Barlow, her husband Andy and their two kids took a trip to Tennessee in June 2019. It was a great trip, until Barlow received a call from a house sitter who stopped by and found their home flooded from top floor to basement because of a malfunctioning water line.

“Water ran for three days. Everything was wet. Everything was ruined all the way to the basement, down to the studs,” she says.

So, right in the middle of her business booming, Barlow had to slow back down. Her family rented a condo from June through October while their house was renovated, and she was back down to one small oven.

During that setback, she baked a few small orders when she could, and continued to sell her cookie-scented candles at the Springfield Farmer’s Market, but both she and her customers were ready for her to be back in business.

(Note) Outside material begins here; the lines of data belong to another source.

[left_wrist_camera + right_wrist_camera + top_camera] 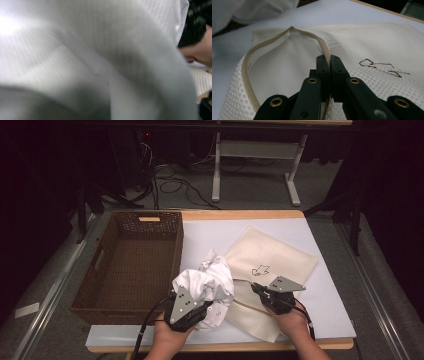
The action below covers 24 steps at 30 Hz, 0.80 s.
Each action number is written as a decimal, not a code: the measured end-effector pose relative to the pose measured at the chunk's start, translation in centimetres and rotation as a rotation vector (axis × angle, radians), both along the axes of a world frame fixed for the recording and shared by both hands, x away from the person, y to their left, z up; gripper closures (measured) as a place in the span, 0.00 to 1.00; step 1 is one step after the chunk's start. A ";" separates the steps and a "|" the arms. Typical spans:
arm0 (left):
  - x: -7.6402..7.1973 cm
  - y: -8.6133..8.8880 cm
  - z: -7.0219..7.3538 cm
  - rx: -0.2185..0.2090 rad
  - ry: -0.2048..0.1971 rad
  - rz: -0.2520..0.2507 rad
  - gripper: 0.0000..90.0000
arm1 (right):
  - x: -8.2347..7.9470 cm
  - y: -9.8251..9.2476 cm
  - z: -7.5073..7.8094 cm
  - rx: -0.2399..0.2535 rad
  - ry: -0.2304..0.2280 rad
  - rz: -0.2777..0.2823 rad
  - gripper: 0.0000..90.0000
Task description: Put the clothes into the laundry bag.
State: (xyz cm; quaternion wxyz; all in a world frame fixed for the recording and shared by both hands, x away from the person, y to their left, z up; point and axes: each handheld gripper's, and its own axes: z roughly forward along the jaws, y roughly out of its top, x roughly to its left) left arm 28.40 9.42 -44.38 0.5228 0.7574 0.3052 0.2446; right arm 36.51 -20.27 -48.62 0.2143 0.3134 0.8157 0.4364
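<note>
Right gripper (329, 62): jaws pressed together on the bag's (280, 255) zipper edge (325, 51), near table edge; should lift to keep the mouth wide.
Left gripper (186, 307): pinching the shirt (207, 282), bunched beside the opening; should feed it in low.
Basket (100, 285): farther left.

- Mesh laundry bag (372, 45): cream netted cloth, matt, with a tan zip tape
- White garment (207, 282): soft, crumpled, finely ribbed cloth
- Basket (129, 265): brown woven wicker, rough
- Right gripper (329, 66): matt black plastic jaws, brass-coloured eyelets
- Table (240, 214): pale wood edge under a smooth white sheet
</note>
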 end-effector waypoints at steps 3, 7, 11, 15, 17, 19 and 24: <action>-0.2 -1.5 -0.9 0.051 0.016 -0.033 0.74 | -0.3 -0.2 0.2 0.014 -0.004 -0.006 0.98; -0.4 -3.2 -1.9 0.077 0.022 -0.058 0.73 | -0.4 -0.7 0.4 0.033 -0.004 -0.012 0.98; -0.2 -4.9 -3.4 0.110 0.033 -0.074 0.73 | -0.5 -1.1 0.8 0.047 -0.011 -0.014 0.98; -0.3 -5.5 -3.3 0.117 0.004 -0.057 0.74 | -0.5 -1.0 0.9 0.045 -0.013 -0.016 0.98; -0.5 -5.0 -2.3 0.091 0.014 -0.067 0.74 | -0.5 -1.0 0.9 0.043 -0.015 -0.016 0.98; -1.4 -3.8 -0.9 0.065 -0.008 -0.085 0.74 | -0.5 -1.2 0.9 0.046 -0.020 -0.015 0.98; -2.8 -2.6 -0.1 -0.012 0.021 -0.123 0.74 | -0.5 -1.3 0.8 0.053 -0.018 -0.019 0.98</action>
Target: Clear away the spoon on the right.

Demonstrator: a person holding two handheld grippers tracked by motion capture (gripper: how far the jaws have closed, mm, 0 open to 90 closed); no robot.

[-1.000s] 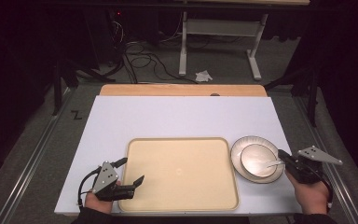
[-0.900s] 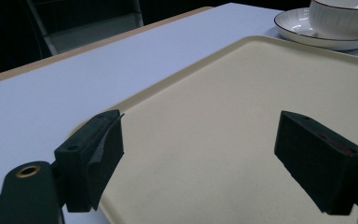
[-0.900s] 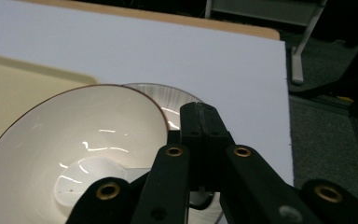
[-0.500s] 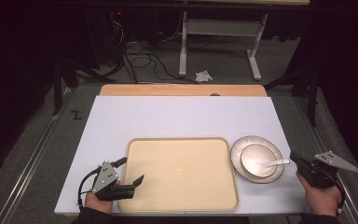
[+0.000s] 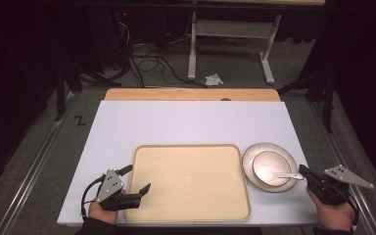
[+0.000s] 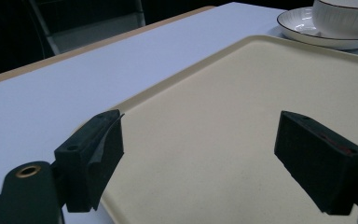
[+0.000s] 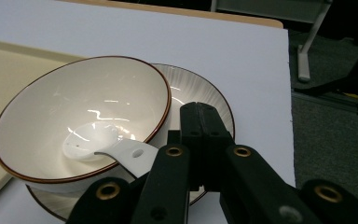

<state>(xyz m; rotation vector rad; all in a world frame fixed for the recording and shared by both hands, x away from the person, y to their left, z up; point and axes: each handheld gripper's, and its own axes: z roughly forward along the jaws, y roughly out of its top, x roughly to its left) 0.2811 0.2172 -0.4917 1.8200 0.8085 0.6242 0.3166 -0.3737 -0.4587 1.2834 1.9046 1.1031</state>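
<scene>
White spoon rests in bowl beside closed right tool.

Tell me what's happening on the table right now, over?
Left hand-held gripper open, jaws straddling the tray edge. Right hand-held gripper shut, empty, beside the plate. Spoon rests in the bowl. Nothing in the way.

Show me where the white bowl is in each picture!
High view: the bowl sits on the plate, right of the tray.
Left gripper view: top right corner, beyond the tray.
Right gripper view: left of centre, a spoon inside.
Shared landmark: the dark-rimmed plate under it.
</scene>
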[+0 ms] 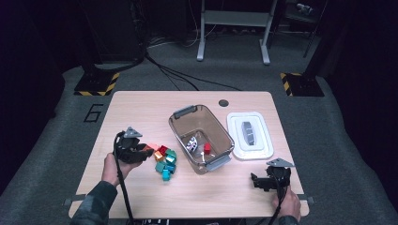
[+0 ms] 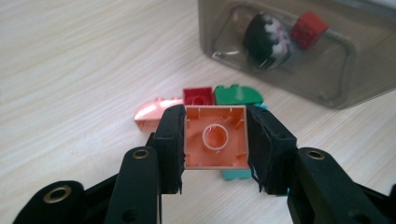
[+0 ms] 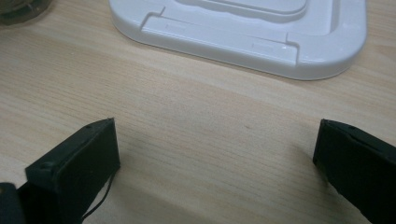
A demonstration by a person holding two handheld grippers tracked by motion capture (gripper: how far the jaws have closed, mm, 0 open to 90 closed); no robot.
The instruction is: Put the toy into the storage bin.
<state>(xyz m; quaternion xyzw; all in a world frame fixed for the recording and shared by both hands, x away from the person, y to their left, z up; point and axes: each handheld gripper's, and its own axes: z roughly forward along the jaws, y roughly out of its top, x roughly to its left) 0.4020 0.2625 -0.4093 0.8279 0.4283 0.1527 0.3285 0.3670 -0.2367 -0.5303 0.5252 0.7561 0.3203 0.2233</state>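
Between the black jaws of the left gripper (image 2: 215,140) sits a peach brick (image 2: 215,137), clamped on two opposite sides and held above the table (image 1: 141,112), its hollow underside with the round tube turned toward the gripper's camera. Its plastic is smooth and square-edged. Just below and beyond it lies the pile of bricks (image 1: 164,161): red, green, teal and a rounded pink one, glossy and tightly bunched. Right of the pile stands the clear bin (image 1: 201,138), smoky plastic with grey handles, holding a red brick (image 1: 207,148) and a dark piece. A white lid (image 1: 249,135) lies flat beside it. Near the front edge, the right gripper (image 1: 261,182) holds its jaws wide apart with nothing between them, over bare pale wood with open room around.
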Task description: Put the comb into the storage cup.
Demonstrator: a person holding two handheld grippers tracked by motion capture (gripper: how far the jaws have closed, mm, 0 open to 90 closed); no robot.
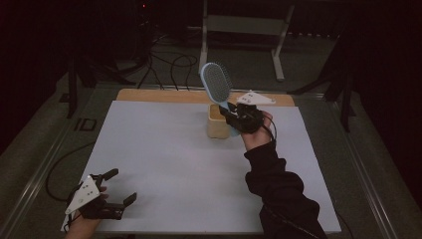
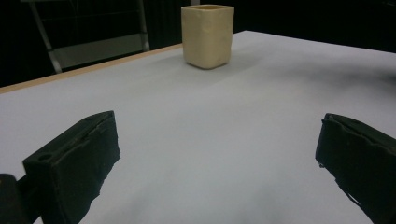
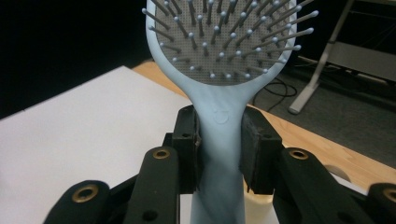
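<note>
Light-blue hairbrush (image 1: 216,83) held upright above the cream cup (image 1: 218,122).

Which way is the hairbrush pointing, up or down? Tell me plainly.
Up, tilted slightly. The hairbrush has its bristled head above the right gripper, whose jaws clamp its handle beside the cup.

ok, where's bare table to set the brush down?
Bare white sheet runs from the open left gripper up to the beige cup, and along the right edge past the sleeve. Crowded around the cup, where the right gripper holds the hairbrush.
</note>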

In November 2019, Barlow made her first big sales appearance since “the great flood” at a winter craft show, and once again, her customers didn’t disappoint. She sold out of hundreds of cookies in the first 30 minutes of the show.

“I was like, ‘Well, I guess I’m still relevant,’” Barlow laughed.

She followed the show with a popup shop at her house last December, where once again her dedicated following showed up, and she sold out quickly.

With her home fixed and her new oven ready for business, Barlow was set to get back to work and started back to her weekly cookie drop off at Winan’s in January 2020. But, like many other small businesses, Oats & Doughs had to take pause in March when the coronavirus pandemic and shutdowns made Barlow’s typical baking supplies scarce.

After taking a few months off, her cookies have been back as a weekly staple in Winan’s since August.

Even with the unforeseen setbacks, Barlow is excited she took the leap into entrepreneurship and followed her cookie-baking dreams.

“It’s cool to be the owner of my own company and have that for my kids to see,” she says.

She likes making just about any sweet treat into a delicious cookie form – including donuts, Pop Tarts, Butterfingers, Oreos, s’mores, peanut butter and jelly, and more. Up next, customers can be on the lookout for a yet-to-be-released pumpkin cheesecake cookie.

Barlow has also used her strong social media following to give back to the community she’s so committed to. She’s done multiple fundraisers for The Salvation Army of Springfield, including her Cookies for a Cause fundraiser in May 2020 in which she raised $1,740 for the organization.

“I learned about what all they do and how they support the community, and I wanted to be a part of it any way I could,” Barlow says.

In the future, Barlow says she’d love to have a brick and mortar shop, but that she’s not in a hurry to make that happen.

“Right now my focus is on my babies and being here for them,” Barlow says. “Time goes so fast, and I’ve learned that as I’ve gotten older, and it can be gone in the blink of an eye. I don’t want to miss anything, and I don’t want to be away.”

Barlow says she’s thankful she can continue her baking dreams while still taking the time to commit to being with her kids, and she’s happy with that flexibility.

But, when she does open a storefront eventually, she knows there’s no place else she would rather it be.

“I was born and raised here. My whole family is here,” Barlow says. “I love the forward motion that Springfield has with all of the growth downtown and in the Bechtle Avenue area.

“I would love to put my little footprint here.”